Rozdział 33

41 13 2
                                    

Rose

Leżałam na boku, starając się jakoś zasnąć. Frank siedział obok, trzymając w ręku jedną z książek, która stała na moim regale. Nie wiem, co brał bo byłam na tyle zmęczona, żeby szczerze mieć to gdzieś. Chciałam tylko spokojnie sobie pójść spać.

- Rosie, śpisz już? - zapytał w pewnej chwili, wytrącając mnie z wyciszenia.

- Prawie. - wymamrotałam.

- Czyli nie śpisz. - stwierdził. Usłyszałam, jak odrzuca sobie czytaną książkę na kolana. - Kiedy byliśmy u Twoich znajomych oni dziwnie na mnie patrzyli.

- To znaczy? - mruknęłam.

- Na przykład ta dziewczyna z różowymi włosami...

- Nan? - westchnęłam, starając się nie otwierać oczu. - Uważa, że farbujesz sobie włosy, ale wytłumaczyłam jej, że masz takie od urodzenia.

- Oł... - jęknął.

Miałam nadzieję, że to już wszystko, bo jutro musiałam wstać bardzo wcześnie, bo wybieram się do Sanktuarium i lepiej, żebym zgrała się z tym z Kleo.

- A taki niski chłopak z łańcuszkiem przy spodniach... - zaczął, tym razem zmuszając mnie do otworzenia oczu.

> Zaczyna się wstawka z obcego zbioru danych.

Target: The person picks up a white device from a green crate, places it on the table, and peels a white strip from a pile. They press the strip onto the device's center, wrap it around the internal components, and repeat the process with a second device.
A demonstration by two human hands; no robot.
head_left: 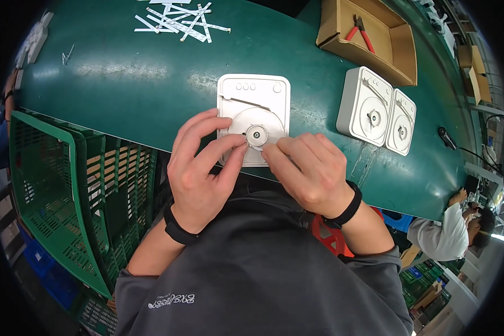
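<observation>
A white rectangular casing [254, 89] with a round recess and a raised central hub lies face up in front of me, near the bench edge. My left hand [201, 162] reaches over its left side, thumb and index finger pinched beside the hub; a tiny dark spot shows at the fingertips, too small to name. From the right, my right hand [311, 171] has its thumb and fingers pressed together at the lower right of the hub. Whatever that pinch holds is hidden by the fingers. Both wrists wear black bands.
Two similar white casings [369, 106] stand side by side at the right. Behind them is a cardboard box [330, 33] holding red-handled cutters [359, 35]. White printed strips [179, 22] lie scattered on the green bench [123, 95]. Green plastic crates [78, 185] stand at left; another person [445, 232] works at far right.
</observation>
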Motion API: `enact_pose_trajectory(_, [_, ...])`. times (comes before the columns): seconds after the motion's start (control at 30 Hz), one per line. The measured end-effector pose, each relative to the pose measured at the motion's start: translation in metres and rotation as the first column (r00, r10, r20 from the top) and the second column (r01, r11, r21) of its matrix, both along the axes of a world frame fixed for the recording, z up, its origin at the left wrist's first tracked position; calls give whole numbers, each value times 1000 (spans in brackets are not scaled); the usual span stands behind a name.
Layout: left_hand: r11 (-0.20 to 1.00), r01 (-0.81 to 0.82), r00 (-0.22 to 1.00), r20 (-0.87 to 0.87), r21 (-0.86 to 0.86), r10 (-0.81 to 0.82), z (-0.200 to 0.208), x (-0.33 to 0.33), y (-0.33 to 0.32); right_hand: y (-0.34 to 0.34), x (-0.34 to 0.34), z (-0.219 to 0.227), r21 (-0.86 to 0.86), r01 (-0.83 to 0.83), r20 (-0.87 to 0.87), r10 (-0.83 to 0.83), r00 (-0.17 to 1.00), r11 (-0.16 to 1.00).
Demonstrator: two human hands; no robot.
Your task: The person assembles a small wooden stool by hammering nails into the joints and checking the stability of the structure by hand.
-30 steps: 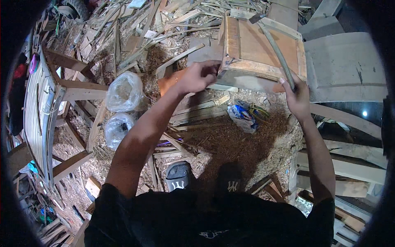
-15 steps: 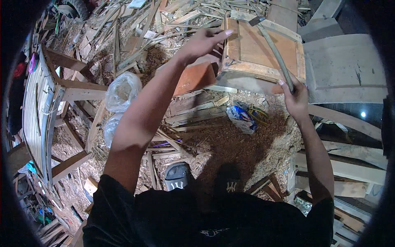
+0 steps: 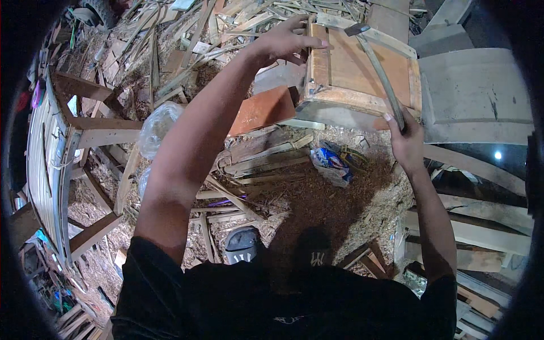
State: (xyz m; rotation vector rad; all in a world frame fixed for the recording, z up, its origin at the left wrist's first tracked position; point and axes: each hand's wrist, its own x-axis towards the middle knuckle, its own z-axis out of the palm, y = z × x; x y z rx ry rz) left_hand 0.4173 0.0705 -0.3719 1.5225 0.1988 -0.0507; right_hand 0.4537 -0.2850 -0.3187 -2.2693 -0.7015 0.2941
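My right hand [image 3: 407, 136] is wrapped round the lower end of a hammer [image 3: 378, 69], whose dark metal head points away from me over the wooden box [image 3: 368, 65]. That box has a pale frame around a brown panel and lies in front of me. At the box's left edge is my left hand [image 3: 288, 41], fingers spread, with one fingertip reaching over the frame; whether it presses on the wood I cannot tell. Close to the box's near left corner, something small and dark sticks out of the frame. An orange block [image 3: 262, 111] lies just left of the box.
Scrap wood strips [image 3: 192, 42] cover the far ground. A wooden frame [image 3: 48, 164] stands at left beside clear plastic bags [image 3: 160, 127]. A blue and white packet [image 3: 331, 164] lies on sawdust near my feet. Grey panels [image 3: 476, 93] and stacked planks [image 3: 476, 232] are at right.
My left hand has shifted up and slightly left along the box's left edge, its fingers spreading wider. My right hand and the hammer are almost unmoved.
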Motion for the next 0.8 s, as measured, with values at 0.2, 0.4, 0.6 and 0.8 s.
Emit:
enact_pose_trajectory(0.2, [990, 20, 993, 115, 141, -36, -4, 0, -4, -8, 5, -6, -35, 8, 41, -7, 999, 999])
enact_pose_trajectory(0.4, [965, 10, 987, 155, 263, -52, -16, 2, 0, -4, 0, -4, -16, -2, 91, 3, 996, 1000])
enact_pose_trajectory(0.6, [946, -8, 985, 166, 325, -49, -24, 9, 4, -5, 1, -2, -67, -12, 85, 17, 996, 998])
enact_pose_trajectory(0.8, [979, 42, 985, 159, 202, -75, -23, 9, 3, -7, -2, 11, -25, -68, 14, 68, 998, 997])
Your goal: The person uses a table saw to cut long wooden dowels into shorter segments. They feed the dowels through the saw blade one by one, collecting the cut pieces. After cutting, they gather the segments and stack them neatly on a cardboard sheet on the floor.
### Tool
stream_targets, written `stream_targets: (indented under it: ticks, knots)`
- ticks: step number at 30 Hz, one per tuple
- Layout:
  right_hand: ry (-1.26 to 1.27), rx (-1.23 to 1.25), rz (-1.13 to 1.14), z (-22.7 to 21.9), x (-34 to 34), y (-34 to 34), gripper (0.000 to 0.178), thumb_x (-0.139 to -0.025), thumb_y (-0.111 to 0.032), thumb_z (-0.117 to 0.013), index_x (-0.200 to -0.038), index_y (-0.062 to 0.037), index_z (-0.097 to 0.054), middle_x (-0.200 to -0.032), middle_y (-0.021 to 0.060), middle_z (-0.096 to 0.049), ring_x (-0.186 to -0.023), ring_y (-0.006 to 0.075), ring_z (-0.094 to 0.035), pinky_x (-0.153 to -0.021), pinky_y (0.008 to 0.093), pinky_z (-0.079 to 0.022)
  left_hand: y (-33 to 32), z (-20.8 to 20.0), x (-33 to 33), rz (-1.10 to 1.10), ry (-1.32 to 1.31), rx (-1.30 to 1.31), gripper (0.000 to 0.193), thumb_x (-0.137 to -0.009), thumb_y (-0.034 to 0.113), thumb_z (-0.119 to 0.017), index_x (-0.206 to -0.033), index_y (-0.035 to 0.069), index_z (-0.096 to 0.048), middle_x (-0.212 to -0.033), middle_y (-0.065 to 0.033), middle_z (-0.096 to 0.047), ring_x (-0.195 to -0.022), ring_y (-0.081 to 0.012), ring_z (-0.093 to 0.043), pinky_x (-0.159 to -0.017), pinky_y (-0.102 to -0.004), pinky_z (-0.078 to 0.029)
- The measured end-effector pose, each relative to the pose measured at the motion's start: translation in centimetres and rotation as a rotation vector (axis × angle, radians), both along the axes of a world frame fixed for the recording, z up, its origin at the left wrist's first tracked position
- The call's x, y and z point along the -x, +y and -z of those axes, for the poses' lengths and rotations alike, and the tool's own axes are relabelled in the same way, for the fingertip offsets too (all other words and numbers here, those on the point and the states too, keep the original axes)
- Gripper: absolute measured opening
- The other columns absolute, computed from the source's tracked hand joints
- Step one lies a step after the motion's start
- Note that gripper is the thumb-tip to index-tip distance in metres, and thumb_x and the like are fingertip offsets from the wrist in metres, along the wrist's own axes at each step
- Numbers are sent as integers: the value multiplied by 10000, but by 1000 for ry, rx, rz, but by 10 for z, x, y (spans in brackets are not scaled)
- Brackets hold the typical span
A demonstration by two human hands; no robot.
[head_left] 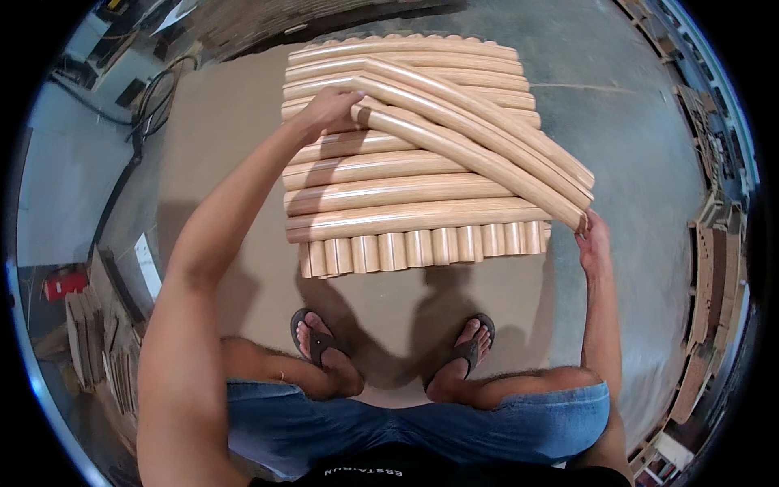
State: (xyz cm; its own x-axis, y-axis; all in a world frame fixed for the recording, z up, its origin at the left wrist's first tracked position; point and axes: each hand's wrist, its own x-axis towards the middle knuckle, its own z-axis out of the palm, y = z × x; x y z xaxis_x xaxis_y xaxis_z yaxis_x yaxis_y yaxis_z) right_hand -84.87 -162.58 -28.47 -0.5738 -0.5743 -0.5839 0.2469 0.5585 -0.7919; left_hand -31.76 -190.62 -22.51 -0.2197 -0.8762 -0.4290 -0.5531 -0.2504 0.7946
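Note:
Three light wood-grain, rounded moulding strips lie diagonally across the top of a stack of matching strips [406, 166]. The nearest diagonal strip [475, 154] is between my two hands. At its upper left end my left hand [333, 111] is closed, with the fingertips by the strip's end and partly hidden. My right hand [595, 239] grips its lower right end, which juts past the stack's right side. Behind it, the other two diagonal strips [479, 105] run side by side. Beneath the top layer, a crosswise layer of strips [393, 252] shows its ends toward me.
The stack stands on a brown sheet [219, 114] over a grey floor [625, 162]. Black cables [154, 105] hang at the left. Wooden pieces [85, 341] lean at the lower left, and pallets [714, 268] line the right. My sandalled feet [320, 341] are just in front of the stack.

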Motion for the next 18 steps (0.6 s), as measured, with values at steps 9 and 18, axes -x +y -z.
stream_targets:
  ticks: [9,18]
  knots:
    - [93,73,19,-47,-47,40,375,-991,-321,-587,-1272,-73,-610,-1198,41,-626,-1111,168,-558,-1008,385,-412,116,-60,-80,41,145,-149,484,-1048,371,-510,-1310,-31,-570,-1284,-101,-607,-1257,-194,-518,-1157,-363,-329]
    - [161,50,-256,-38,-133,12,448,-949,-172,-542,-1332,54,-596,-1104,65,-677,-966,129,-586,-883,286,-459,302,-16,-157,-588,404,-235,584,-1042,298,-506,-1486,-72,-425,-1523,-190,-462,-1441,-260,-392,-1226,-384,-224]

- Lou, nie przejmuj się nim. - odpowiedziałam, obracając się na plecy. - On zawsze był dziwny. A jak Ty nie możesz usnąć, to w kuchni mamy na to proszki.

Frank zastanowił się na chwilę. Przez jakąś minutę patrzył na mnie z tą swoją dziwną miną, aż w końcu wziął głęboki oddech.

- Chyba podziękuję. - odparł lekko. - Jeszcze jedno pytanie.

Jęknęłam, oczekując czegoś równie błahego, co równie dobrze mogłoby poczekać do jutrzejszego śniadania. Wiem, że jutro siedzi w domu, a będę musiała go jeszcze odstawić do Paryża, bo Nico chce poobserwować ruch przez dwadzieścia cztery godziny.

- Co tym razem?

- Znalazłem wczoraj takiego kolesia w łazience. -powiedział w końcu. - Potem przyszła Lizzy i powiedziała, że to tylko jej nowy brat. Co takiego miała na myśli?

- Geniusz miliarder adoptował dwoje genialnych dzieci. - powiedziałam powoli. - Wiem tylko tyle, ile ona sama mi powiedziała. Zamiast pozwolić jej pracować, albo posłać na prestiżowe studia kazał jej powtarzać dwie klasy liceum. Ustawowo jest zwolniona z końcowych egzaminów, ale on zdecydowanie chce, żeby przynajmniej przez chwilę miała normalne dzieciństwo.

- Strata czasu. - wymamrotał pod nosem.

- Niekoniecznie. - odpowiedziałam, teraz lekko rozbudzona, ale wciąż zmęczona. - Wczoraj Peter się pochorował. Nic nie pił, unikał alergenów... Po prostu się pochorował.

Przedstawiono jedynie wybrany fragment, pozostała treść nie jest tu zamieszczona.